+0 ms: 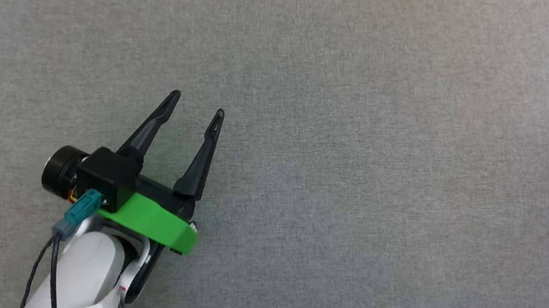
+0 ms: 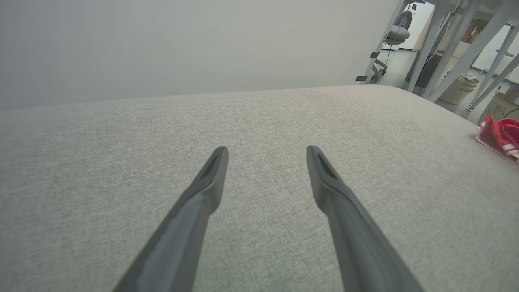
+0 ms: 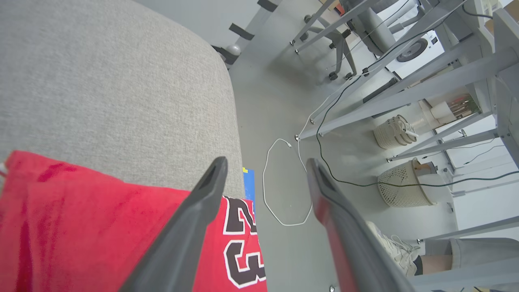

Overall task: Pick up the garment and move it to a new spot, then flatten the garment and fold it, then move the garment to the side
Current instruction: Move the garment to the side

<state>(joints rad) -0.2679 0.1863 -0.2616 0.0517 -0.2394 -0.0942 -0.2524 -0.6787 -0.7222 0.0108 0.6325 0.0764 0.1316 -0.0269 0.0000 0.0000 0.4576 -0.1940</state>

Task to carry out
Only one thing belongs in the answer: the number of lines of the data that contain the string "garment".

Answer for this exercise
2